Activity>
The task calls for the count of lines containing "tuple" in these records, given as a number with no other words.

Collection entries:
>>

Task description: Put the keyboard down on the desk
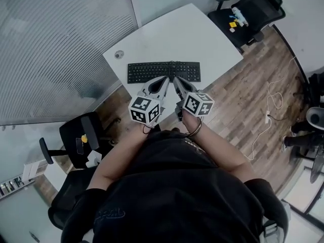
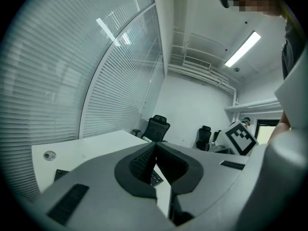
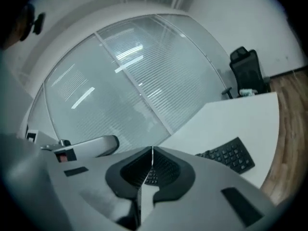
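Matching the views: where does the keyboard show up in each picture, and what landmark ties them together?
Head view: the keyboard lies upper centre, flat on the white desk.
Left gripper view: mostly hidden; a patch of its keys shows low centre.
Right gripper view: lower right, lying on the desk.
Shared landmark: the white desk, which is under the keyboard in all three views.

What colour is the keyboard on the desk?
The keyboard is black, lying flat on the white desk; the head view shows it best.
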A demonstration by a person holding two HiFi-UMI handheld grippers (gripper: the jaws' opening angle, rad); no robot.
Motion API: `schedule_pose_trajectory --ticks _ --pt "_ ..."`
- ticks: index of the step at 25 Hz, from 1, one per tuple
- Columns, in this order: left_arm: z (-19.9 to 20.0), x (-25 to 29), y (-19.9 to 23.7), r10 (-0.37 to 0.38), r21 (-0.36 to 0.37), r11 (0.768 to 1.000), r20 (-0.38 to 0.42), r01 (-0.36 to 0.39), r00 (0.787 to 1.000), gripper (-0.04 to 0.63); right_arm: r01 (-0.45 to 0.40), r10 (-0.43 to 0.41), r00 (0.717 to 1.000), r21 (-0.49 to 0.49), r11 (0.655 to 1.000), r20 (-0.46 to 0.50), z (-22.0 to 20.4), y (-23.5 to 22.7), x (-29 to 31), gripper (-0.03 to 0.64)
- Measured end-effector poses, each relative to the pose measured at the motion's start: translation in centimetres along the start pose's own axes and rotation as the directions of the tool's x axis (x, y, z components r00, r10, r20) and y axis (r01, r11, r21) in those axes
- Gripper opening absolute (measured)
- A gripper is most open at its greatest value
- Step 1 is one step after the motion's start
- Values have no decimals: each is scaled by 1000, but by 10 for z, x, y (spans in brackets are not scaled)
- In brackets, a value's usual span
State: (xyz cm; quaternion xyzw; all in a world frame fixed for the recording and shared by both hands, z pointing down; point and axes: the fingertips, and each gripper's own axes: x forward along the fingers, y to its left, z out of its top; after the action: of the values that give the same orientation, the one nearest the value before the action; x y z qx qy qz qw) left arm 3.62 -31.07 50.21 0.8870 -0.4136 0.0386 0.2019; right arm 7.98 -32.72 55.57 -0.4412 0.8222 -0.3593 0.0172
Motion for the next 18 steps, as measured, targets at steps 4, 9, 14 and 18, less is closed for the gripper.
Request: schedule_pose_trajectory --ticks 4,9,14,18 --pt "1 -1 -15 13 16 1000 18 -13 1000 15 -10 21 999 -213 977 49 19 18 -22 23" --pt "-10 0 -35 19 26 999 12 -20 1000 15 -20 35 998 -245 969 57 18 19 -44 23" --pt "-24 -8 -53 34 25 999 -5 -34 999 15 -37 47 998 -200 979 44 5 14 -64 23" --pt "-37 -23 -58 51 4 999 -28 -51 998 15 -45 52 998 -200 979 29 -10 22 -74 23"
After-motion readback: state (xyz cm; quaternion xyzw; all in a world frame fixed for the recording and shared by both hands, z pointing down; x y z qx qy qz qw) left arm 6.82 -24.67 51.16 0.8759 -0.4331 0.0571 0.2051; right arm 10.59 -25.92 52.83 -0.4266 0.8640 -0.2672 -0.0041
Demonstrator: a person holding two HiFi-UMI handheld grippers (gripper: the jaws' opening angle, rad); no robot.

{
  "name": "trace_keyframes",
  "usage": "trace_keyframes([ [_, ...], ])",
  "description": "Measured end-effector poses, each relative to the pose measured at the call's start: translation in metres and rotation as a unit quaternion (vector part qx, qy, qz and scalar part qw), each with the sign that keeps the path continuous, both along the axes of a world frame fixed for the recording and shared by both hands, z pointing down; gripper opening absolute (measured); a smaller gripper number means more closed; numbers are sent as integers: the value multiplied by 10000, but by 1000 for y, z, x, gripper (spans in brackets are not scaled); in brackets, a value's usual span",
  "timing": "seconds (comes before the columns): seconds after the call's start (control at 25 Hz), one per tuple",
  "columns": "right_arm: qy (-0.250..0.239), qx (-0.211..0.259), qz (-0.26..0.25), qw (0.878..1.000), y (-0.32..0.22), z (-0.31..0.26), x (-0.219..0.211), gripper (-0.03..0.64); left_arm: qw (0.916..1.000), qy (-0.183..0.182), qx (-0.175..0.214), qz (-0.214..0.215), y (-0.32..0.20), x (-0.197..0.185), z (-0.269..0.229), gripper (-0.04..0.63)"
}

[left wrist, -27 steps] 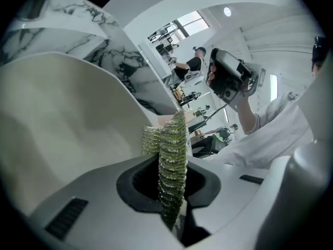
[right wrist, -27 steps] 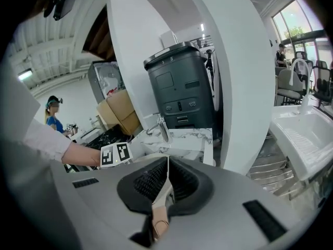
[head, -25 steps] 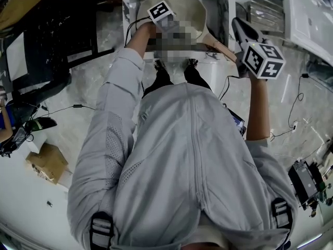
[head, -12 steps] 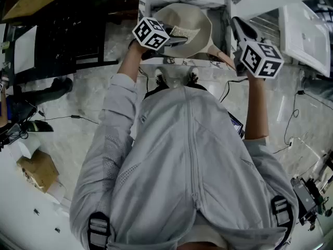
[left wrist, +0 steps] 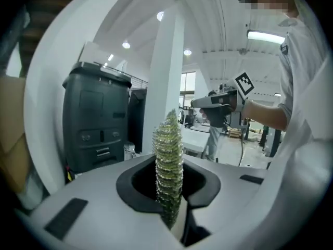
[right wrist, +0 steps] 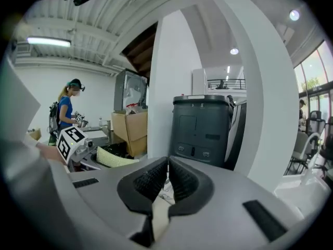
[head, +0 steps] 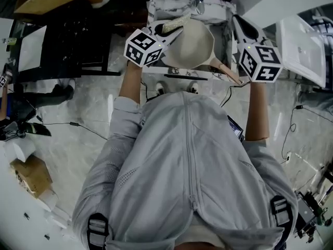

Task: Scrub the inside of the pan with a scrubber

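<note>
The left gripper [left wrist: 169, 191] is clenched on a green mesh scrubber [left wrist: 168, 160], which stands upright between its jaws. The right gripper [right wrist: 166, 184] grasps the pale pan handle [head: 225, 68]. The cream pan [head: 195, 41] sits over a marble-patterned counter [head: 154, 7], with the scrubber at its left rim.

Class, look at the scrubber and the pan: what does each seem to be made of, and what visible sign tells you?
Scrubber: seemingly glittery woven mesh, greenish-yellow; its ribbed loops sparkle. Pan: pale, matt beige inside with no glare, probably coated metal, but uncertain. Its handle: tan, smooth, perhaps wood.
</note>
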State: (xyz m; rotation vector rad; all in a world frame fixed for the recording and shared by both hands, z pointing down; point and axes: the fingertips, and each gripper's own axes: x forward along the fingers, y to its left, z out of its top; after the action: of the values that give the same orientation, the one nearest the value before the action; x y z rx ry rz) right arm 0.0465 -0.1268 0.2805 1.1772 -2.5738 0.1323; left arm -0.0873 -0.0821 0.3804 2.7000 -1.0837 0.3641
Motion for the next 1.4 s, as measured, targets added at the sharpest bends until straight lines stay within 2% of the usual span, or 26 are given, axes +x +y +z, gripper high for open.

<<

Solved exercise>
2